Dalla Gran Bretagna il gelato con latte materno

La proposta choc degli animalisti: un gelato fatto non più con il latte di mucca, ma con quello umano
28 settembre 2008
Fonte: alimentazione-oggi.it

Proprio nei giorni dello scandalo del latte cinese alla melamina, la proposta-choc di un gruppo animalista inglese, la Peta, ha scatenato polemiche e accuse reciproche in Gran Bretagna, dove gli allevatori hanno respinto sdegnati l'idea accusando gli animalisti di "minare l'industria lattiero-casearia". Così come i consumatori e gli amanti del gelato, che comprensibilmente hanno rabbrividito all'idea di gustare crema o stracciatella contenenti latte materno.
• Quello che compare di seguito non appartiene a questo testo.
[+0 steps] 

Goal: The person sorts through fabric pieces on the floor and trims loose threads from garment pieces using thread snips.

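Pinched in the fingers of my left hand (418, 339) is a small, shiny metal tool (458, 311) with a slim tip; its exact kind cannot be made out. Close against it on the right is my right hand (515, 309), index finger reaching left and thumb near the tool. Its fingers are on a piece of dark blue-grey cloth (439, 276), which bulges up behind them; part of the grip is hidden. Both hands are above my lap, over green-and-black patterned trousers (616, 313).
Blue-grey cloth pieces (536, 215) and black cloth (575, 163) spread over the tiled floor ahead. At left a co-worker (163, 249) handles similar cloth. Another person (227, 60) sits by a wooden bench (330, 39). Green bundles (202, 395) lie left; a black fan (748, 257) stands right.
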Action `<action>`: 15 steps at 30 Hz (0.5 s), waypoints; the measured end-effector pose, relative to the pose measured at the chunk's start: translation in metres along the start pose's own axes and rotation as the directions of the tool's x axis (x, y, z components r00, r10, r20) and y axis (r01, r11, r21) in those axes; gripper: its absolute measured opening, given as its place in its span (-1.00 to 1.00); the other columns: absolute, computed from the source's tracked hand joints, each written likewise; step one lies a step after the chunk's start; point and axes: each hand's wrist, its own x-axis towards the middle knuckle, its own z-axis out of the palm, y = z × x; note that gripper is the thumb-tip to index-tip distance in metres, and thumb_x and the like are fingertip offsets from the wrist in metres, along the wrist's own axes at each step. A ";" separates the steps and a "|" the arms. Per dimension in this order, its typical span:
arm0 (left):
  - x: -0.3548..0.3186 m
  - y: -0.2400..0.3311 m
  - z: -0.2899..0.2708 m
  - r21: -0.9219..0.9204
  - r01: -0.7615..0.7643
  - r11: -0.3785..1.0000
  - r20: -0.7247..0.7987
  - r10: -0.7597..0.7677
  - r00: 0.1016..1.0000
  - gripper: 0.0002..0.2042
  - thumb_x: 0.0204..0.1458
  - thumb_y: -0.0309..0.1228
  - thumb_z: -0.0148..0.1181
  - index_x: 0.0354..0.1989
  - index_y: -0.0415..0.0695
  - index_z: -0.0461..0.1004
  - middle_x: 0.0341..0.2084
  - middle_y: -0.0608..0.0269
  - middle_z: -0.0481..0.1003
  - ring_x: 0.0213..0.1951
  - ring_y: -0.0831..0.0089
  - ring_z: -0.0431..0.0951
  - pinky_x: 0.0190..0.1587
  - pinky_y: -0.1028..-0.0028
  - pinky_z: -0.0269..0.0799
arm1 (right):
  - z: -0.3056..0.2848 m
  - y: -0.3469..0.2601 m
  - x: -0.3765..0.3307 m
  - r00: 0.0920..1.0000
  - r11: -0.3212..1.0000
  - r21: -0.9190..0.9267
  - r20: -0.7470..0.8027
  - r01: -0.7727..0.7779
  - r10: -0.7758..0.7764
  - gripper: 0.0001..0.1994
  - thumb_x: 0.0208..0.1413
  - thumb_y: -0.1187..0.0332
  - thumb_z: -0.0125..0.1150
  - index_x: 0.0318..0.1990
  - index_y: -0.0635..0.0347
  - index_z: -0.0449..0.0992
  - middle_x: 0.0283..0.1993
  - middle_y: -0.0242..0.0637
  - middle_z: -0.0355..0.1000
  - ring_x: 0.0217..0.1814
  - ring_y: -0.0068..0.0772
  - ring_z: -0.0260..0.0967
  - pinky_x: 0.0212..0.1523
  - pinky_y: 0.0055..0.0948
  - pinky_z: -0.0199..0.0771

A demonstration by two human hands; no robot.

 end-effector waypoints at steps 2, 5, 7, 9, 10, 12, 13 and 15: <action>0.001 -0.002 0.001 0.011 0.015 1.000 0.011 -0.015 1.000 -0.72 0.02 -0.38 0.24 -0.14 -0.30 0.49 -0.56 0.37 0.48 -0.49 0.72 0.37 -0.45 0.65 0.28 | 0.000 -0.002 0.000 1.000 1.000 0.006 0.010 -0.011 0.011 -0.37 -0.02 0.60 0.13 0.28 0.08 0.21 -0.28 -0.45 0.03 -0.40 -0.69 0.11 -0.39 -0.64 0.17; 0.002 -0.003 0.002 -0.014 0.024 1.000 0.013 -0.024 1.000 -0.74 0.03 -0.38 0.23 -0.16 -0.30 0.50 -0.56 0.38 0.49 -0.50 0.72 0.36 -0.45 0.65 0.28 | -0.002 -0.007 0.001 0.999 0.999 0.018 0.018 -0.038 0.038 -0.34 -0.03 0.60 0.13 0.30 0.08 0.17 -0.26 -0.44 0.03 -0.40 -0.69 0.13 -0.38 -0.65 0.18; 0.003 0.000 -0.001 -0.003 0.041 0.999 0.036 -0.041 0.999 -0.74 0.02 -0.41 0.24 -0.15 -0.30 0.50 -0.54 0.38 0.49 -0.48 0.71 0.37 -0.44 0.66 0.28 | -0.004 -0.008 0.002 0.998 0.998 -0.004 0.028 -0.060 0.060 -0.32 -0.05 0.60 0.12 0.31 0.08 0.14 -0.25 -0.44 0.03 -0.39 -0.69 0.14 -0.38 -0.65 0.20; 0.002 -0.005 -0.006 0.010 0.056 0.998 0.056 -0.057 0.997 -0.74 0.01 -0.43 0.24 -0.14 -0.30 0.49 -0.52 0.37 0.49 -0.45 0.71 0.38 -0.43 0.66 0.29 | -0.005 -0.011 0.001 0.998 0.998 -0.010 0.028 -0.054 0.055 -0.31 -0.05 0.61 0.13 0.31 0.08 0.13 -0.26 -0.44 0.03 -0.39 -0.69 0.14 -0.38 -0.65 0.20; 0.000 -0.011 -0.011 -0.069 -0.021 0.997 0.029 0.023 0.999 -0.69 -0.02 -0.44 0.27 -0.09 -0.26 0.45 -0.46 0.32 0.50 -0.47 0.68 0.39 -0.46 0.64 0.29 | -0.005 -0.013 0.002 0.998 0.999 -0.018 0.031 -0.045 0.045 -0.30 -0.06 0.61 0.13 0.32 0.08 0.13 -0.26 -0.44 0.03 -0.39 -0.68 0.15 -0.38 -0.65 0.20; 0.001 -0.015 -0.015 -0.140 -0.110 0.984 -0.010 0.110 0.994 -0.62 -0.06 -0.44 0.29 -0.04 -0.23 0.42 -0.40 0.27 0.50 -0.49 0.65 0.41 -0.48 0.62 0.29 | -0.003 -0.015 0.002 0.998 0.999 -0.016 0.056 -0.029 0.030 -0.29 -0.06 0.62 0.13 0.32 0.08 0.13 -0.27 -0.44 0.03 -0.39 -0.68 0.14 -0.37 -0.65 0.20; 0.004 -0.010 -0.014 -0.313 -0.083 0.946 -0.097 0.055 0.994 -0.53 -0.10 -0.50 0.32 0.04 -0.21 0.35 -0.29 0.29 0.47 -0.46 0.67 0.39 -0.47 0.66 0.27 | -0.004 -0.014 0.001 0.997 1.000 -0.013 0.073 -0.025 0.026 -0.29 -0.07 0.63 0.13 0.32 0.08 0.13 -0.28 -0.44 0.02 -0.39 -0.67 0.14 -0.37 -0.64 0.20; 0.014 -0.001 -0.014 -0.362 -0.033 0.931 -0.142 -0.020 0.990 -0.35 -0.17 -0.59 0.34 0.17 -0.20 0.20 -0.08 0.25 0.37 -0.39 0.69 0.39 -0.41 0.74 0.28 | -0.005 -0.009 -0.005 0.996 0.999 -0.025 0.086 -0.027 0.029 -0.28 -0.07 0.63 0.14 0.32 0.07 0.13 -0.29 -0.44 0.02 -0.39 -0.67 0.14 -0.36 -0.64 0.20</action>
Ma per la Peta la proposta non è peregrina: sostituire il latte umano a quello bovino "sarebbe meglio per tutti - sottolineano - sia per i consumatori che per le mucche". Il latte materno, infatti, sarebbe enormemente più sicuro di quello animale, e inoltre avrebbe benefici nutrizionali ben maggiori. Gli animalisti hanno scritto in proposito una lunga lettera alla Ben & Jerry's, una delle più famose aziende inglesi che producono gelato, citando l'esempio del cuoco Hans Locher, che ha recentemente annunciato che nel suo ristorante svizzero verranno preparate e servite zuppe e salse contenenti il 75% di latte materno. Allo scopo, come riporta oggi il quotidiano inglese The Independent, l'eccentrico chef ha anche pubblicato un vero e proprio bando nei villaggi vicini al suo ristorante, offrendo tre sterline per 14 once (meno di mezzo litro) di latte umano. "L'utilizzo di latte bovino per il gelato -scrive senza mezzi termini Tracy Reiman, Executive Vice President di Peta- è un pericolo per la salute dei clienti. I prodotti lattiero-caseari sono collegati al diabete giovanile, ma anche ad allergie, stipsi, obesità, oltre ai tumori alla prostata e alle ovaie". Inoltre, la rivoluzionaria innovazione porterebbe benefici anche alle mucche, che "come tutti i mammiferi, producono latte solo durante e dopo la gravidanza: per questo - denuncia l'animalista - vengono ingravidate forzatamente ogni nove mesi, per fornire costantemente latte". La Ben & Jerry's ha replicato alla lettera-provocazione con rispetto ma fermezza: "Plaudiamo allo sforzo del gruppo animalista per portare l'attenzione su un problema serio - ha risposto una portavoce dell'azienda produttrice di gelati - ma riteniamo che il latte di una madre sia utile usarlo per il proprio bambino". Senza contare il problema dell'approvvigionamento: considerando che la metà di ogni vasca di gelato da mezzo chilo è a base di latte e crema di latte, i produttori di gelato sarebbero costretti a una vera e propria "caccia" al latte materno.